Não sabemos qual será a resolução deles e estamos preocupados pela desigualdade em relação a essa situação. Estamos preocupados com o que a decisão do STF pode significar, pois existem informações, através dos missionários do Cimi em todo o país, e percebemos como isso repercute em diferentes regiões. Há fazendeiros em Santa Catarina dizendo que, quando sair o resultado em Raposa Serra do Sol, eles vão partir para cima dos indígenas deste estado. No Mato Grosso do Sul, está acontecendo a mesma coisa, assim como no Nordeste. Raposa Serra do Sol virou um símbolo, um marco jurídico, pois mexer com ela vai enfraquecer um processo em que os índios têm usufruto daquela terra. É importante enfatizar isso: a terra é da União, e os índios têm apenas usufruto dela. Se a decisão não for favorável aos índios, voltaremos a uma situação de antes da Constituição. A situação seria a de integrar os índios na sociedade nacional e desrespeitar seus direitos históricos. É voltar à perspectiva integracionista e, do ponto de vista antropológico e cultural, esse é um processo de genocídio.

Notas:

[1] Art. 231. São reconhecidos aos índios sua organização social, costumes, línguas, crenças e tradições, e os direitos originários sobre as terras que tradicionalmente ocupam, competindo à União demarcá-las, proteger e fazer respeitar todos os seus bens. § 1º – São terras tradicionalmente ocupadas pelos índios as por eles habitadas em caráter permanente, as utilizadas para suas atividades produtivas, as imprescindíveis à preservação dos recursos ambientais necessários a seu bem-estar e as necessárias a sua reprodução física e cultural, segundo seus usos, costumes e tradições. § 2º – As terras tradicionalmente ocupadas pelos índios destinam-se a sua posse permanente, cabendo-lhes o usufruto exclusivo das riquezas do solo, dos rios e dos lagos nelas existentes. § 3º – O aproveitamento dos recursos hídricos, incluídos os potenciais energéticos, a pesquisa e a lavra das riquezas minerais em terras indígenas só podem ser efetivados com autorização do Congresso Nacional, ouvidas as comunidades afetadas, ficando-lhes assegurada participação nos resultados da lavra, na forma da lei.§ 4º – As terras de que trata este artigo são inalienáveis e indisponíveis, e os direitos sobre elas, imprescritíveis. § 5º – É vedada a remoção dos grupos indígenas de suas terras, salvo, ad referendum do Congresso Nacional, em caso de catástrofe ou epidemia que ponha em risco sua população, ou no interesse da soberania do País, após deliberação do Congresso Nacional, garantido, em qualquer hipótese, o retorno imediato logo que cesse o risco. § 6º – São nulos e extintos, não produzindo efeitos jurídicos, os atos que tenham por objeto a ocupação, o domínio e a posse das terras a que se refere este artigo, ou a exploração das riquezas naturais do solo, dos rios e dos lagos nelas existentes, ressalvado relevante interesse público da União, segundo o que dispuser lei complementar, não gerando a nulidade e a extinção direito a indenização ou a ações contra a União, salvo, na forma da lei, quanto às benfeitorias derivadas da ocupação de boa fé. § 7º – Não se aplica às terras indígenas o disposto no art. 174, § 3º e § 4º.

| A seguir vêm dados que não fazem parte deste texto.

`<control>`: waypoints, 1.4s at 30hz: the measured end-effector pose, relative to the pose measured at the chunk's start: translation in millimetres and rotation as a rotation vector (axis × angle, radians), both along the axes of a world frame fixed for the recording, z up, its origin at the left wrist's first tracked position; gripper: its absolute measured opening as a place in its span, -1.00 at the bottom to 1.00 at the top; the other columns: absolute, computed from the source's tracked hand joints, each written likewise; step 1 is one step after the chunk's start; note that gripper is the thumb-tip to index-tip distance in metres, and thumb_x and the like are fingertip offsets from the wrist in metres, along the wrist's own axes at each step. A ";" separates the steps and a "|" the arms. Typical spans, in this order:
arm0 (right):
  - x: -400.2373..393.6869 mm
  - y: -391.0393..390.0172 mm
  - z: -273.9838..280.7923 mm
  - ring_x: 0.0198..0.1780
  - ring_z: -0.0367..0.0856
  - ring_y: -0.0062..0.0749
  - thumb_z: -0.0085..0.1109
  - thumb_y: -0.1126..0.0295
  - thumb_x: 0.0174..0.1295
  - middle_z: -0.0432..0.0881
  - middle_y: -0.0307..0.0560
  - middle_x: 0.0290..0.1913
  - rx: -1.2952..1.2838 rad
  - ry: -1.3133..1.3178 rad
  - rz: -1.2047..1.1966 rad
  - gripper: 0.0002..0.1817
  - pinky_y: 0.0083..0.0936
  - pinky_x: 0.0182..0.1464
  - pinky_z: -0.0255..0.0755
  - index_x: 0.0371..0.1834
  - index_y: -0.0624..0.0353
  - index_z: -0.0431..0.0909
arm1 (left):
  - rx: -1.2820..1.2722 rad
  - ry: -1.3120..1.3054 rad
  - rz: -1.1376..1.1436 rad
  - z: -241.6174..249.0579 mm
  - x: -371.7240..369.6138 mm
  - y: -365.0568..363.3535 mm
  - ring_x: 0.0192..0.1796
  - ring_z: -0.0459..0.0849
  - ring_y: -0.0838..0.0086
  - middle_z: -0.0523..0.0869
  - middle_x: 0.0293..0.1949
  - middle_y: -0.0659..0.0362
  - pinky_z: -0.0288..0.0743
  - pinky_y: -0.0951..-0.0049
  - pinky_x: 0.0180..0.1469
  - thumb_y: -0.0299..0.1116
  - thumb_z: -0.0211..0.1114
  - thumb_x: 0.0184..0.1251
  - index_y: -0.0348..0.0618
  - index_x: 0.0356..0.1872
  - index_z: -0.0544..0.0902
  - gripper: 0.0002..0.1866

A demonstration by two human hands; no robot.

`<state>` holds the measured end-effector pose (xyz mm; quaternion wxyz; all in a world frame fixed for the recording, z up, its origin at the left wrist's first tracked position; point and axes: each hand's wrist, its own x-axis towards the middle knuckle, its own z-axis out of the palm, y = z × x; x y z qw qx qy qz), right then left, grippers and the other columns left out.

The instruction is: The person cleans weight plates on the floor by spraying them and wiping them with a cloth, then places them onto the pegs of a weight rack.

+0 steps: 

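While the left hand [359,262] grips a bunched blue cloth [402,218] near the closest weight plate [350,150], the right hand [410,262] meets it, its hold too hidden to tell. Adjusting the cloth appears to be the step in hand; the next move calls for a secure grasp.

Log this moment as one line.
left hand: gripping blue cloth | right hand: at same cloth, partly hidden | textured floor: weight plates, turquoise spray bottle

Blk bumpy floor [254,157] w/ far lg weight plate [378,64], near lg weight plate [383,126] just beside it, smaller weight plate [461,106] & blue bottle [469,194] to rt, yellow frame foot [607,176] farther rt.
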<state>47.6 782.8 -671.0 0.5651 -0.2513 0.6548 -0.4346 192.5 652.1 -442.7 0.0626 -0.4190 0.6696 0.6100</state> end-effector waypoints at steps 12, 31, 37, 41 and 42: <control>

[2] Art. 232. Os índios, suas comunidades e organizações são partes legítimas para ingressar em juízo em defesa de seus direitos e interesses, intervindo o Ministério Público em todos os atos do processo

[3] A Terra indígena ianomâmi: foi homologada pelo presidente Fernando Collor em 25 de maio de 1992. Em sua maior parte, o território está coberto por densa floresta tropical úmida. As aldeias, que podem ser constituídas por uma ou várias casas, mantêm entre si vários níveis de comunicação, desenvolvendo-se relações econômicas, matrimoniais, rituais ou de rivalidade, percorrendo distâncias que podem atingir um raio de 150 km. O Pico da Neblina está localizado dentro da Terra Indígena Ianomâmi e do Parque Nacional do Pico da Neblina, na fronteira do Brasil com a Venezuela. Essa área tem sido invadida desde o fim dos anos 1980 por garimpeiros atraídos pelas reservas de ouro, cassiterita e tantalita

(www.ecodebate.com.br) entrevista publicada pelo IHU On-line, 08/07/2008 [IHU On-line é publicado pelo Instituto Humanitas Unisinos – IHU, da Universidade do Vale do Rio dos Sinos – Unisinos, em São Leopoldo, RS.]